Vous nous posez la question de savoir pourquoi en dépit de l’importance de notre secteur nucléaire, nous devrons encore diviser nos émissions de plus de 75 % d’ici à 2050. La réponse est assez simple : l’essentiel de nos émissions proviennent des transports (que l’on pourra électrifier) et du chauffage (actuellement seulement 30% du parc immobilier est chauffé par l’électricité). Nous vous suggérons à cet effet de consulter notre scénario Négatep qui décline économies d’énergie, développement des énergies renouvelables et du nucléaire pour arriver à une division par 4 des émissions de CO2 en 2050 tout en maintenant le niveau actuel de consommation énergétique.

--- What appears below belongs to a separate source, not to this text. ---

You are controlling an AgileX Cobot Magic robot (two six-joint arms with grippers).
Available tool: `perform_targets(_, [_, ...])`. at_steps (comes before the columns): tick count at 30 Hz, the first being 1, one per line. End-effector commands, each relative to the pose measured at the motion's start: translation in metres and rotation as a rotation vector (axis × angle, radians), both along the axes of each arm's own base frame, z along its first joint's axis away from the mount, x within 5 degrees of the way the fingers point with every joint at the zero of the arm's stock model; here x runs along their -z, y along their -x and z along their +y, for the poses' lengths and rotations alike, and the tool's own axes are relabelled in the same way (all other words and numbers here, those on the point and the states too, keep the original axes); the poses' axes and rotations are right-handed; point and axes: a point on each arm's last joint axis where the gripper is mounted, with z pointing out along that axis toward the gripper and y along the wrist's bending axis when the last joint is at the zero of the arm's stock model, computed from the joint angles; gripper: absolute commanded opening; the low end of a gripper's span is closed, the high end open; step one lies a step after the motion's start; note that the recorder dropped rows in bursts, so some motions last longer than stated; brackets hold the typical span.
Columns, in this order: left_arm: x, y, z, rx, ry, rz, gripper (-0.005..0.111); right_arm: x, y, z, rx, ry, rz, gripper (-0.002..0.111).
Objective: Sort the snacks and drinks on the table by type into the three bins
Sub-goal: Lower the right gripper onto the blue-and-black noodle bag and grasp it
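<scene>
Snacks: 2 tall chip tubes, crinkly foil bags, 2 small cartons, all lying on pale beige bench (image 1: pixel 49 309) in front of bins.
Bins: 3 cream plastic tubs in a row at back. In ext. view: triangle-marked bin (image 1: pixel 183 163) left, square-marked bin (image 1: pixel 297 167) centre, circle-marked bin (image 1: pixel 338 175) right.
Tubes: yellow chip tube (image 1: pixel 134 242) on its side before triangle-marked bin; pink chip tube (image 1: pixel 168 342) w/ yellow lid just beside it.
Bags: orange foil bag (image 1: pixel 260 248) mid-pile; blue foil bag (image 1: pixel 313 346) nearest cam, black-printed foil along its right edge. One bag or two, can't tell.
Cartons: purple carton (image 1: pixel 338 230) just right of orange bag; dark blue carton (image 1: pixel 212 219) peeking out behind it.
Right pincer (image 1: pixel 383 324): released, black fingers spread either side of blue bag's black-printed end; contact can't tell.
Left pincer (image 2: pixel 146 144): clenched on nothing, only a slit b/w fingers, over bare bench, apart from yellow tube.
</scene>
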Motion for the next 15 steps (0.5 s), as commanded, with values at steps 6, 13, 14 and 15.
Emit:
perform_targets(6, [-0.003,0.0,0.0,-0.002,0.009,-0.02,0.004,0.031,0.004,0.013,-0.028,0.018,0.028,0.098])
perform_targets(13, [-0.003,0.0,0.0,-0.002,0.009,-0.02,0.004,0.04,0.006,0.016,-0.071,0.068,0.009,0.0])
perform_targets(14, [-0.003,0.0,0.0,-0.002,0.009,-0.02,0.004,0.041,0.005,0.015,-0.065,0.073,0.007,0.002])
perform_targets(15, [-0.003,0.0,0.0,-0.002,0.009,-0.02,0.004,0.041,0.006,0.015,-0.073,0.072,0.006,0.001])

Ce scénario se caractérise par son réalisme, et n’oblige pas comme celui de Negawatt qui vous sert sans doute de référence, à diviser par près de 3 la consommation primaire sans pour autant proposer de solutions satisfaisantes à la question de l’intermittence de l’éolien et du solaire.

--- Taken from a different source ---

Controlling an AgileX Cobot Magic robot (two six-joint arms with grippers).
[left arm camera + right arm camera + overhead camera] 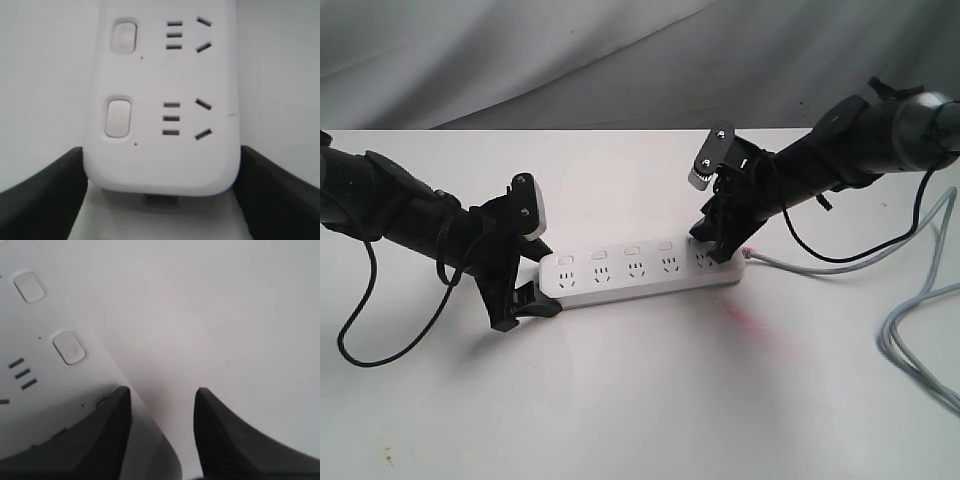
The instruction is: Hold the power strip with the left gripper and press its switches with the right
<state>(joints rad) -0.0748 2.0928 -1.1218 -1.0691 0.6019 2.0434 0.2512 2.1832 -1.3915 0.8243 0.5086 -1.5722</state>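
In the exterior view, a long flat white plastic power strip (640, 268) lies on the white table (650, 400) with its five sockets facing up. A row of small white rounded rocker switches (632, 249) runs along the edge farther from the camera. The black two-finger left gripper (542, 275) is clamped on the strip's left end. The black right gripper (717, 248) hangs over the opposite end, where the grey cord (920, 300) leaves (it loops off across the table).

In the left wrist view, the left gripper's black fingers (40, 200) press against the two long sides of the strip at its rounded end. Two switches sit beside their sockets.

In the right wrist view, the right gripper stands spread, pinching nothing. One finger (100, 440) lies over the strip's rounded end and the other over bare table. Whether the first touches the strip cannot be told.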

A l’instar de ce scénario Negawatt, vous vous voyez contrainte de donner un rôle important aux centrales à gaz pour faire face à l’intermittence des énergies renouvelables. Nous nous permettons de vous rappeler que ces centrales, qui émettent du CO2 pendant leur fonctionnement, sont aussi responsables d’émissions de méthane (23 fois plus efficace que le CO2 pour l’effet de serre) au cours de l’extraction et du transport du gaz, et qu’elles laisseront la France dépendante d’importations qui alourdiront notre déficit commercial (d’au moins 50 G€) à moins que l’on se résolve à exploiter le gaz de schiste. Mais la encore vos amis sont pris dans leurs contradictions : gaz russe ou gaz de schiste ?

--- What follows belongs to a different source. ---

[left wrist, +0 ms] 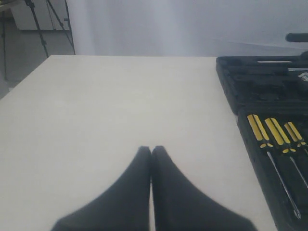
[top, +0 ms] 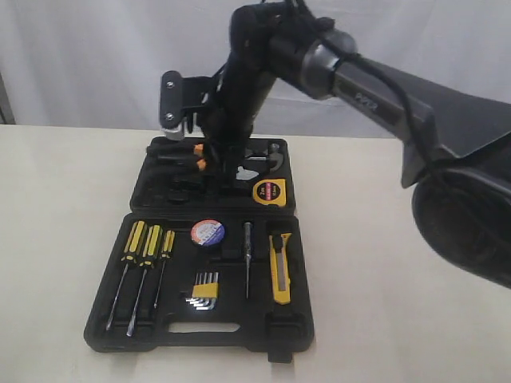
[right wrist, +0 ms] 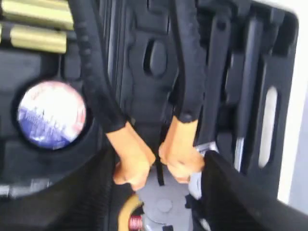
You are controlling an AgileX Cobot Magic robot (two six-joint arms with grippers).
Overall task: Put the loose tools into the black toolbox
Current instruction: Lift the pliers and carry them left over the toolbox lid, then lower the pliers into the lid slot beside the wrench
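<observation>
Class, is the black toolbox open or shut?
Open: both halves of the black toolbox lie flat, recesses facing up, showing screwdrivers, tape roll and utility knife.

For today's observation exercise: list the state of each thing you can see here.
Toolbox: open, flat.
Pliers: gripped, at far half.
Tape measure: in recess.
Tape roll: in recess.
Knife: in recess.
Screwdrivers: in slots.
Hex keys: in slot.
Left fingers: shut, empty.
Right fingers: shut on pliers.

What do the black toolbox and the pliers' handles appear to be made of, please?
The black toolbox: matte moulded plastic, judging by its shaped recesses. The pliers: handles look like rubbery black-and-orange sleeves; the head looks like grey metal, though blurred.
</observation>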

Pour le chauffage, nous proposons de décourager l’usage du fioul et du gaz. Vous proposez un vaste programme de rénovation thermique. Ce n’est pas contradictoire, mais il faudrait en chiffrer le coût. Par contre, vous ne parlez pas du chauffage. Il nous semble qu’en la matière vos amis font preuve d’un certain réalisme technologique qui aboutit à remplacer largement, pour la production d’électricité, le nucléaire par du gaz et non par des énergies renouvelables intermittentes. Nous avons toujours soutenu que la sortie du nucléaire impliquerait un recours accru au gaz, et, donc à une augmentation des émissions de CO2. Désormais, les éléments du choix sont clairs et nous vous remercions d’avoir permis cette clarification.

Pour l’électrification des transports il semble qu’un accord entre nous soit possible.

Nous ne pouvons finalement que regretter que vous cherchiez à transformer Sauvons le Climat en simple défenseur du nucléaire et nous demandons dans quelle mesure vous ne soutenez pas  le fichage stupide et dangereux réalisé par Greenpeace[6]… Merci cependant d’accepter que « certains d’entre nous » puissent être de sincères défenseurs du climat.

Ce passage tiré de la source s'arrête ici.